Owing to the spirit of renunciation that runs through them all, the way of life which the Indian doctrines prescribe may be characterised as aiming at transcending morality as commonly understood. In other words, the goal of Indian philosophy lies as much beyond Ethics as it does beyond Logic. As however the rationale of the ascetic ideal is explained in two different ways by Indian thinkers, the supermoral attitude bears a somewhat different significance in the several schools; but this distinction does not, like the previous one, correspond to the division into orthodox and heterodox traditions. Some schools admit the ultimacy of the individual self while others deny it in one sense or another. Buddhism for example altogether repudiates the individual self as a permanent entity, while Absolutism takes it as eventually merging in the true or universal self so that its individuality is only provisional. Theism on the other hand like that of Rāmānuja and pluralistic systems like Jainism or the Nyāya-Vaiśeṣika recognise the individual self to be ultimate, but point out that the way to deliverance lies only through the annihilation of egoism (ahaṅ-kāra). Now according to the systems which deny the individual self in one form or another, the very notion of obligation ceases to be significant finally, the contrast between the individual and society upon which that notion is based being entirely negated in it. Referring to a person that has attained to such a super-individual outlook, the Taittirīya Upaniṣad says²⁰: ‘He is not troubled by thoughts like these: Have I not done the right? Have I done the wrong?’ In the other systems which admit the ultimacy of the individual self but teach the necessity for absolute self-suppression, the consciousness of obligation continues, but the disciple devotes himself to its fulfilment with no thought whatsoever of his rights. That is, though the contrast between the individual and society is felt, that between rights and duties disappears; and so far, the motive is lifted above that of common morality. According to both the views, the essential duality of the moral world is transcended on account of the total renunciation of personal interest; in neither is it merely an adjustment, however difficult or delicate, of rights and duties between the individual and his social environment.

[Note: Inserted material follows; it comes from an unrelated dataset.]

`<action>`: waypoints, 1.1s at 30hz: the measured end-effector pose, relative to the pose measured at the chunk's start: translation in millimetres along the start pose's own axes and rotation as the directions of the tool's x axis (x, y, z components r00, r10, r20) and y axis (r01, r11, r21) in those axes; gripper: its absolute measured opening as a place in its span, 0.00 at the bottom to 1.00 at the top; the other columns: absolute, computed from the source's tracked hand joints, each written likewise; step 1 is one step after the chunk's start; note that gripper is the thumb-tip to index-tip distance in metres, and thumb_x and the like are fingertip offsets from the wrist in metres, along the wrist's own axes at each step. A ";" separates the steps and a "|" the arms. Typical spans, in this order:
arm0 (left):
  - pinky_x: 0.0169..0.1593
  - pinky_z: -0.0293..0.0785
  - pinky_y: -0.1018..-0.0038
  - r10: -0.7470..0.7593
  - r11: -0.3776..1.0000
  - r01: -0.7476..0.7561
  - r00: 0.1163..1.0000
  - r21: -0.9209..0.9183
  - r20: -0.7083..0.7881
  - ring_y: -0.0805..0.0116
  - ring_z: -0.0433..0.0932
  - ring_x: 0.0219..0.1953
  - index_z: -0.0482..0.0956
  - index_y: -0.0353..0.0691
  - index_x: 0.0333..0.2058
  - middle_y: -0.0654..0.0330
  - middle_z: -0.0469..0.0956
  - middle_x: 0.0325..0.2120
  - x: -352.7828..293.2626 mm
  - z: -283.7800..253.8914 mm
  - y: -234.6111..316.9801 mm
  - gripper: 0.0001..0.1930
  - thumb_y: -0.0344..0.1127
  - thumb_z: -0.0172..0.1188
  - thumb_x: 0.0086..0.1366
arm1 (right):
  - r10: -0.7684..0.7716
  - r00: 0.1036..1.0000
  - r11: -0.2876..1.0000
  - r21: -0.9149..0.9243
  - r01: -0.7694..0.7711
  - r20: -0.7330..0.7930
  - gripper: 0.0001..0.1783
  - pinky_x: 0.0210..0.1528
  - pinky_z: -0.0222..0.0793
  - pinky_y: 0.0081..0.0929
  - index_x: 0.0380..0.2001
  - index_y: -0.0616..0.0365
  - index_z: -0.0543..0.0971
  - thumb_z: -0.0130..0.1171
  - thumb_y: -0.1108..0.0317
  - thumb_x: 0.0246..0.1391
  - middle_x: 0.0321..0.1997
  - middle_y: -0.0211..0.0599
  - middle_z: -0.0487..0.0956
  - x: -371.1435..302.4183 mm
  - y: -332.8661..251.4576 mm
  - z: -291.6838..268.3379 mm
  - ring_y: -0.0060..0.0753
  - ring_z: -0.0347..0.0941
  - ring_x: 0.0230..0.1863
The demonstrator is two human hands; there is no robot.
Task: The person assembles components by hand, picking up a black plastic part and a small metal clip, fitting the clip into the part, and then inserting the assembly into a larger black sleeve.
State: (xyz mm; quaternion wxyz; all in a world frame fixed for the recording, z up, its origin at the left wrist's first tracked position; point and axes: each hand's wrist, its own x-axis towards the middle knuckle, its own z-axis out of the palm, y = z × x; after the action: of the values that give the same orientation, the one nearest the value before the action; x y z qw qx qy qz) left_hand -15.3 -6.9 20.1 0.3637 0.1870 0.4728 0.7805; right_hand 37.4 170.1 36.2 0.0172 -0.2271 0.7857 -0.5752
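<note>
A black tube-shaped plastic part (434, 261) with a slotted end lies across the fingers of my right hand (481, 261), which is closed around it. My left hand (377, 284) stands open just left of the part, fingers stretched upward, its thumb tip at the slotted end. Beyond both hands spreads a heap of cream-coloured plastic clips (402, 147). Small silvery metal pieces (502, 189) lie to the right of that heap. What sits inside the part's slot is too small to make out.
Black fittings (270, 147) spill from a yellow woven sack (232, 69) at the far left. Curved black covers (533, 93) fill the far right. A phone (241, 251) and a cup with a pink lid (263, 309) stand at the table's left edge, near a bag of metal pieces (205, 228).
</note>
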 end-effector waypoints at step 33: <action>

There is a sense, we may add, in which the practical training, even in its preliminary stages, may be said to aim at transcending morality as ordinarily conceived. The individual’s obligations, according to the Indian view, are not confined to human society, but extend to virtually the whole of sentient creation. To the common precept ‘Love thy neighbour as thyself,’ it adds, as has been observed by one than whom nobody now is better fitted to interpret the Indian ideal of life, ‘And every living being is thy neighbour.’²¹ Such an extension of the world of moral action accords well with the spirit of Indian ethics whose watchword is devotion to duties rather than assertion of rights. Beings that are not characterised by moral consciousness may have no duties to fulfil, but it does not mean that there is none to be fulfilled towards them. This ideal of the fellowship of all living beings is best illustrated by the principle of non-injury (ahiṅsā), which forms an integral part of every one of the higher Indian faiths and was practised not only by saints and sages, but also by emperors like Aśoka. It may minimise the importance of human society. That is because the ideal has not less regard for it but more for the wider whole which comprehends all animate being. It does not thereby ignore the spirit of human unity. Only it conceives of that spirit as consisting not in striving for human well-being alone, but also in discharging towards all living creatures the obligation corresponding to the position of privilege which mankind occupies in the scheme of the universe. Social morality, however much it may widen our outlook from the individual’s standpoint, really keeps us isolated from the rest of creation. In addition to personal egoism, there is what may be called the egoism of the species which leads inevitably to the belief that the sub-human world may be exploited for the benefit of man. That also must be got rid of, if man is to become truly free; and he will do so only when he has risen above the anthropocentric view and can look upon everything as equally sacred—whether it be, in the words of the Gītā,²² ‘a cow or elephant or dog, the cultured Brahmin or the outcaste that feeds on dogs.’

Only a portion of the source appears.